← Back

CUDA Render Engine

A GPU-accelerated 3D rendering engine built on CUDA with support for implicit geometry, OBJ files, HDRI lighting, KD-Trees, and BRDF materials.

engineering / research · 2020

CUDA Render Engine

Cover render

This is a passion project where I wanted to implement different rendering algorithms and techniques in a 3D rendering engine running off of CUDA. This is a work in progress but as of right now it has support for implicit geometry, OBJ files, HDRI light domes, anti-aliasing, KD-Tree implementation, and BDRF materials. You can find brief explanations of the implementation process and some numbers about run time and settings. Note that these tests were run on Windows 10, NVIDIA GeForce RTX 2080, AMD Ryzen Threadripper 1950X 16-Core Processor (32 CPUs), ~3.4GHz. There are plenty of links to research papers and resources that I used when compiling this project, so if you feel like nerding out, I would recommend checking those out as well!

>> runtime: 11 seconds
>> thread blocks: 32x32 
>> number of samples: 512

The first step was adding implicit equations for primitives. For example, using the equation below we can see if the ray that is shot from the camera intersects the sphere:

t²·b·b + 2t·b·(A−C) + (A−C)·(A−C) − r² = 0 r(θ,ϕ) = (cosθ sinϕ, cosθ, sinθ sinϕ)

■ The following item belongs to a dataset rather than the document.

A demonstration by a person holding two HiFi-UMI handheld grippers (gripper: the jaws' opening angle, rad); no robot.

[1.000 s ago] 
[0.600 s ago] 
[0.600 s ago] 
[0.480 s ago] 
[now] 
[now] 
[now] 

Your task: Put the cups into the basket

Similar logic was used to render the torus, cylinder, and box primitives. All of these have a material attribute, initially just Lambertian, that can be mapped to a color or a texture map.

Although not used in this implementation, as they are intended for GLSL, here are some fascinating implicit equations for some out of the box primitives by the amazing Inigo Quilez.

Primitives render


The first iteration of the project simply sampled from a white light dome, as shown above. To give the scene a bit more life, I implemented an HDRI Map by sampling a input texture as the light source.

n = Normalize(Pdome_surface_point) u = atan2(nx, nz) / 2π + 0.5 v = ny · 0.5 + 0.5

HDRI lit scene

>> runtime: 1 minute & 12 seconds 
>> thread blocks: 32x32
>> number of samples: 512

>> runtime: 4 minute & 12 seconds 
>> thread blocks: 32x32
>> number of samples: 2048

D_GGX(h,α) = α² / π((n·h)²(α²−1)+1)²

Box: 10% reflective roughness, not refractive. Sphere: 60% reflective roughness, not refractive. Cylinder: 50% reflective roughness, fully refractive. Torus: 0% reflective roughness, not refractive.

HDRI with BRDF materials


With the addition of another primitive, a triangle—using Möller–Trumbore intersection algorithm, I was able to parse in any OBJ with a OBJ file parser that was written for this project. The major key at this point is to make sure that the intersection of these triangles can be put into an optimal space sorting algorithm. I opted to use a K-D tree implementation.

Skull OBJ render with gold

With the addition of a GGX distribution of a Specular BDRF, I was able to emulate the look of gold. Reflective weight at 50%, Roughness at 12%, 256 samples, and Fresnel color set to a warm yellow.

F_Schlick(v,h,f0,f90) = f0 + (f90−f0)(1−v·h)⁵

Number of polygons: 287,225
Geometry load time: 1 minute 23 seconds